| Required action |
If a line in the data below contains the word "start", copy it out.

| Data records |

┌────────

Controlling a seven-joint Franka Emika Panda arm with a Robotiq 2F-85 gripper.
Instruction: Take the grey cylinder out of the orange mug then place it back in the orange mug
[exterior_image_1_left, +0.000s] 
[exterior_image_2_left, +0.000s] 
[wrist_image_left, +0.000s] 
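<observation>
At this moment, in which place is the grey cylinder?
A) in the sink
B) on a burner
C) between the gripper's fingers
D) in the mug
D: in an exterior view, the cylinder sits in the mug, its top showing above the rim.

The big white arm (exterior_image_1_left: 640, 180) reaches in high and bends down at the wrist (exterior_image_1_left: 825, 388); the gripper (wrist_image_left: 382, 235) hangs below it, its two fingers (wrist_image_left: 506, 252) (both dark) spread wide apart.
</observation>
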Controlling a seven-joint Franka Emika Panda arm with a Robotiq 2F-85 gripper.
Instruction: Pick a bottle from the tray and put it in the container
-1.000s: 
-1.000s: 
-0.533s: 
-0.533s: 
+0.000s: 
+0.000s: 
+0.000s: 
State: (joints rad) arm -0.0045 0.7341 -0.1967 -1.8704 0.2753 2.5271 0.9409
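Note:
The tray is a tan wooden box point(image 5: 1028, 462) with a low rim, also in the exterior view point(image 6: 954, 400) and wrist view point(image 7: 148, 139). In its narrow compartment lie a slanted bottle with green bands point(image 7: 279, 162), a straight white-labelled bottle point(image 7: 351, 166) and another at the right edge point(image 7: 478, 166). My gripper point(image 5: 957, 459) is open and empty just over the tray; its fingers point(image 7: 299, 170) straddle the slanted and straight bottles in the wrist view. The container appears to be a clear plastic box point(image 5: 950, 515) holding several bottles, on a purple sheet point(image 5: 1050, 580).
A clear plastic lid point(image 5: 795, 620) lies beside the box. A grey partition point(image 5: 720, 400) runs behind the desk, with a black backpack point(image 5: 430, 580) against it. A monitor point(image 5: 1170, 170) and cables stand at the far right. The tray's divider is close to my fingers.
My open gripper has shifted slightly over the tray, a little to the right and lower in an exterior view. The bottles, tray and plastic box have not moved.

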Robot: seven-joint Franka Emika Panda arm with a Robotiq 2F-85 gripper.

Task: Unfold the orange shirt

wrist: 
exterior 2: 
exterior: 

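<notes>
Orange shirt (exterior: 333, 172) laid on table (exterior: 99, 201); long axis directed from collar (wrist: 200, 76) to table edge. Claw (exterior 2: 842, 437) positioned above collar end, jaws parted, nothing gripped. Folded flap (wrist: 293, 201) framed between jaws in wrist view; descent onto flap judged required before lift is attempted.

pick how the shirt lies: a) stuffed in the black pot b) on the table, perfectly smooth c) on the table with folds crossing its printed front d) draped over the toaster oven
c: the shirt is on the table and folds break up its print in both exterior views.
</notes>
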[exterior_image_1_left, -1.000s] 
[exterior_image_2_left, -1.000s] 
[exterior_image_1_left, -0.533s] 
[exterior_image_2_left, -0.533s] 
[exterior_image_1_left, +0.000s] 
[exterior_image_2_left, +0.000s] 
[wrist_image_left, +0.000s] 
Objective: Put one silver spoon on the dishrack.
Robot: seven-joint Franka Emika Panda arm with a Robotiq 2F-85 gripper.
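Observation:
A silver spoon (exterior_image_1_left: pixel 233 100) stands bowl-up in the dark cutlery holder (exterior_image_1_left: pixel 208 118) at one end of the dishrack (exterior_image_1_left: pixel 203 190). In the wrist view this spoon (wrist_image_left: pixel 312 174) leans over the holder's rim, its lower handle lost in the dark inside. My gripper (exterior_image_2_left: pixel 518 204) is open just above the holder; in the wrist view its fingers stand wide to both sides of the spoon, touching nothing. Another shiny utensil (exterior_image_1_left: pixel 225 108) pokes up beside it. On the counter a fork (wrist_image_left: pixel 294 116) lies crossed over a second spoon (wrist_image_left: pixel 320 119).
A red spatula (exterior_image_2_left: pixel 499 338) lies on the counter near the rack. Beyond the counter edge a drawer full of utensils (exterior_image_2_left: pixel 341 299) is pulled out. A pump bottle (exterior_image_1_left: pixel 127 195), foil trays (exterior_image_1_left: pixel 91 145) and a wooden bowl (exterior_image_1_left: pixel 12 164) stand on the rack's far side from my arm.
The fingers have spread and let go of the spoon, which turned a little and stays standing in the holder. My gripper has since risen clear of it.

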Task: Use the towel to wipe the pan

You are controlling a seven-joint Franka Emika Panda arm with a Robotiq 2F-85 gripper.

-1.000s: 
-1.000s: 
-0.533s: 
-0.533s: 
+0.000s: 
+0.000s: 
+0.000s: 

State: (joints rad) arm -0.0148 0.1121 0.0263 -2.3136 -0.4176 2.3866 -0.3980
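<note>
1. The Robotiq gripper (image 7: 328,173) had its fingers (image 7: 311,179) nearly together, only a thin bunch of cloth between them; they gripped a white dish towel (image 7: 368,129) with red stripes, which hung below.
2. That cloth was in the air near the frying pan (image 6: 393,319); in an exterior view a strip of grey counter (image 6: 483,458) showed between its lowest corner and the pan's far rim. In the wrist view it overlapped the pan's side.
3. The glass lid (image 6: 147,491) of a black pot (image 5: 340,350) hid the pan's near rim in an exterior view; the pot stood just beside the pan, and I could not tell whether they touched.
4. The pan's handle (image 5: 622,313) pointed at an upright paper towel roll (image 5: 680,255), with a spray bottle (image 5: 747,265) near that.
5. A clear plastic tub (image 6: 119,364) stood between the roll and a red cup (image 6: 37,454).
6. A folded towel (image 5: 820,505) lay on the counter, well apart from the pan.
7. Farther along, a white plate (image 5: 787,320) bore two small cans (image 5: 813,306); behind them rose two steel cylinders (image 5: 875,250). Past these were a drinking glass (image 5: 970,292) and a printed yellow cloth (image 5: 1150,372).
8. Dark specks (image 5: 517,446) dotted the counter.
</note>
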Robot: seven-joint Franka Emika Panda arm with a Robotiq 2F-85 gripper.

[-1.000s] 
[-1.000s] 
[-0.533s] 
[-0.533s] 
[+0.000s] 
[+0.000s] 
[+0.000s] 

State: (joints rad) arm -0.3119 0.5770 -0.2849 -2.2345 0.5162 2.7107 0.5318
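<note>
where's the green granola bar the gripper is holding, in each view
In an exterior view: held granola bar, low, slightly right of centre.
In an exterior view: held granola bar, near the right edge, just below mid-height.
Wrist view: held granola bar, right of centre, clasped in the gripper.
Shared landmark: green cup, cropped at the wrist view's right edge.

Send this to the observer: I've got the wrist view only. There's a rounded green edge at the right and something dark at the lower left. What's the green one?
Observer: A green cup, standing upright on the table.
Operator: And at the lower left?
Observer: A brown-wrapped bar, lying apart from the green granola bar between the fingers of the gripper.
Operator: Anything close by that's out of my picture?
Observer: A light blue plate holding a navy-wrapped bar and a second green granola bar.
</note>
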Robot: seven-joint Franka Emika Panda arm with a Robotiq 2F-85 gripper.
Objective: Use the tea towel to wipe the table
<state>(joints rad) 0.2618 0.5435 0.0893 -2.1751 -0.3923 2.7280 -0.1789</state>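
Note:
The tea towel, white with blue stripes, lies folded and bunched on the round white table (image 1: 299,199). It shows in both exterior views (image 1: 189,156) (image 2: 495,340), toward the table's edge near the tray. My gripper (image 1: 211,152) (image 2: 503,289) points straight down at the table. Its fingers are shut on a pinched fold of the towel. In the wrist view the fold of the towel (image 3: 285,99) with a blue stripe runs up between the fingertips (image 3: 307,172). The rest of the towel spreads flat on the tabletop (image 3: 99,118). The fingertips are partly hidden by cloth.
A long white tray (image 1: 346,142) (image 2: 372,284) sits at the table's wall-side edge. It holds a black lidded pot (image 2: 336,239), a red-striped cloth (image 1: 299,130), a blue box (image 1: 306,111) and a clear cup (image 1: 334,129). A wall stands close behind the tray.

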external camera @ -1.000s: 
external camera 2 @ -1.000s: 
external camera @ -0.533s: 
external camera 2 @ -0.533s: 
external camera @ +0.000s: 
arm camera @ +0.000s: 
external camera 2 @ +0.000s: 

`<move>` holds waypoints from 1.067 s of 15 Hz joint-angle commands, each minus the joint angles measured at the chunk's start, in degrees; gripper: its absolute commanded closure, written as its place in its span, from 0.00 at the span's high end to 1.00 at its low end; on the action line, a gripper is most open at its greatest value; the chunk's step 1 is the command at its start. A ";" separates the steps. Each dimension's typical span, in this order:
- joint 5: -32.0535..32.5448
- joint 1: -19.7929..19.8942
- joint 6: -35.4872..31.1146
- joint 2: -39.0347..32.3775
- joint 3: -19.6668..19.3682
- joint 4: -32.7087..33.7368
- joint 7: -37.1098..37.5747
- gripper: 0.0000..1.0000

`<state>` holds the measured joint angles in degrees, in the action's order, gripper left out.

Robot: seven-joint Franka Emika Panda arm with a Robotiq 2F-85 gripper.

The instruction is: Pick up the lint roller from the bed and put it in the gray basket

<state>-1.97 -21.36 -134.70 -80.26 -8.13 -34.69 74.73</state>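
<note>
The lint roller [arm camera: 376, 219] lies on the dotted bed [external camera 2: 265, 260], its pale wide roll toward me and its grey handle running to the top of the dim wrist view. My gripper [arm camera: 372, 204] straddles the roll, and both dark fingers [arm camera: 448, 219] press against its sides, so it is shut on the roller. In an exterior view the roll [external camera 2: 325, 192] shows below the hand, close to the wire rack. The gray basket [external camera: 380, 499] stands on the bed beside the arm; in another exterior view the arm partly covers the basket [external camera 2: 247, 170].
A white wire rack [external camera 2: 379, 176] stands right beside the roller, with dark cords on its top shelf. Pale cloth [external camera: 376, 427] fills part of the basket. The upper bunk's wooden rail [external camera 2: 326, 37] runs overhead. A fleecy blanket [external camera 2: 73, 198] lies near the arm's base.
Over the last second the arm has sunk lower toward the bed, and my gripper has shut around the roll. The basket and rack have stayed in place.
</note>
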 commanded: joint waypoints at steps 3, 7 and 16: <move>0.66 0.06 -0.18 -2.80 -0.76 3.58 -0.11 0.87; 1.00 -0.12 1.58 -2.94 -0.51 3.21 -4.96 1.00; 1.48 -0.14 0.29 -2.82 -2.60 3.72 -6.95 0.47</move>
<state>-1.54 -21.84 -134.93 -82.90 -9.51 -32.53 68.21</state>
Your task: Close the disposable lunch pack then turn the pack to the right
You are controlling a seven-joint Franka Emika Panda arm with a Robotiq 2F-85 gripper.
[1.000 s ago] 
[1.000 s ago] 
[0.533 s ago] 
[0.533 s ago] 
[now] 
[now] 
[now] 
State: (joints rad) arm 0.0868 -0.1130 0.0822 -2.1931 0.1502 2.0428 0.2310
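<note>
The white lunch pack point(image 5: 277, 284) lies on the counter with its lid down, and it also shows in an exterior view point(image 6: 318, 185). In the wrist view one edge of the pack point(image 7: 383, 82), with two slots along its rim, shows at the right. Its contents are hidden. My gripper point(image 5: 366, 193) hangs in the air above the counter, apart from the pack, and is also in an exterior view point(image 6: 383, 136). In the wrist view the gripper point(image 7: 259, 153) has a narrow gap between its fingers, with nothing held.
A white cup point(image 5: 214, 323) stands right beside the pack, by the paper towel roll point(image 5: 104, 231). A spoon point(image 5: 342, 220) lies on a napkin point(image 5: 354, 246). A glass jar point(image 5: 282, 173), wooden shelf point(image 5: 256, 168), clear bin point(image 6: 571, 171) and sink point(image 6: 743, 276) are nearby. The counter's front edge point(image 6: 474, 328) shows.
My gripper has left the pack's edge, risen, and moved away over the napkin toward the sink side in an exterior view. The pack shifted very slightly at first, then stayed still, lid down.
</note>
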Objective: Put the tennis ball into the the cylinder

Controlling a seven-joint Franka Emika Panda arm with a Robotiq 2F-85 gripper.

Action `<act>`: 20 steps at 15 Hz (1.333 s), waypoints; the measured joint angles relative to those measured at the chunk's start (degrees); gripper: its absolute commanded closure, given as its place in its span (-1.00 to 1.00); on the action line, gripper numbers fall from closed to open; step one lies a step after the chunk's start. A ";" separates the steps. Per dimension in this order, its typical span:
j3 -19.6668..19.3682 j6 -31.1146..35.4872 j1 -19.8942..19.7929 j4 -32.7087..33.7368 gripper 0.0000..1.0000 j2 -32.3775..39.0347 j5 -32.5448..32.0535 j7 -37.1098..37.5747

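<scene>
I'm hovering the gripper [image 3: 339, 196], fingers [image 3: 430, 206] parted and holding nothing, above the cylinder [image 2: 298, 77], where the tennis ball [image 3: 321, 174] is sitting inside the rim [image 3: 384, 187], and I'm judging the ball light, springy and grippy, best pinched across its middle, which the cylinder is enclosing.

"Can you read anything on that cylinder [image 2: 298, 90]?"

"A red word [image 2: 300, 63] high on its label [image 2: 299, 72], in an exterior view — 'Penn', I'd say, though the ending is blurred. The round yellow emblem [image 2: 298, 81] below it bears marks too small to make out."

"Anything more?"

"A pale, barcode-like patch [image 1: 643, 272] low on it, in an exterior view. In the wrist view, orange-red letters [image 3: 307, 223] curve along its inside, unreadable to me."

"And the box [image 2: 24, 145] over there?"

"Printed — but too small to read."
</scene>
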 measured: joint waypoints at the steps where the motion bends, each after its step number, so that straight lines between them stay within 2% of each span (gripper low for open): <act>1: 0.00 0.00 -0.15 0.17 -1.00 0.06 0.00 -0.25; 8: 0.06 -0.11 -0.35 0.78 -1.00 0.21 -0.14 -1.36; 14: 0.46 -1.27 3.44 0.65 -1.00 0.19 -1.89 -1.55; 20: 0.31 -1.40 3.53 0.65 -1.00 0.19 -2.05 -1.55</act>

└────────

| Problem solution |
`<move>` holds waypoints from 1.067 s of 15 Hz joint-angle commands, each minus the joint angles measured at the chunk's start, in degrees; gripper: its absolute commanded closure, written as its place in its span, from 0.00 at the span's high end to 1.00 at its low end; on the action line, a gripper is most open at its greatest value; the chunk's step 1 is the command at its start. A ";" separates the steps. Each dimension's typical span, in this order:
Action `<act>`: 20 steps at 15 Hz (1.333 s), waypoints; the measured joint angles relative to those measured at the chunk's start (degrees); gripper: its absolute commanded closure, given as its place in its span (-1.00 to 1.00); on the action line, gripper numbers fall from closed to open; step one lies a step after the chunk's start. A ";" separates the steps. Per dimension in this order, its typical span:

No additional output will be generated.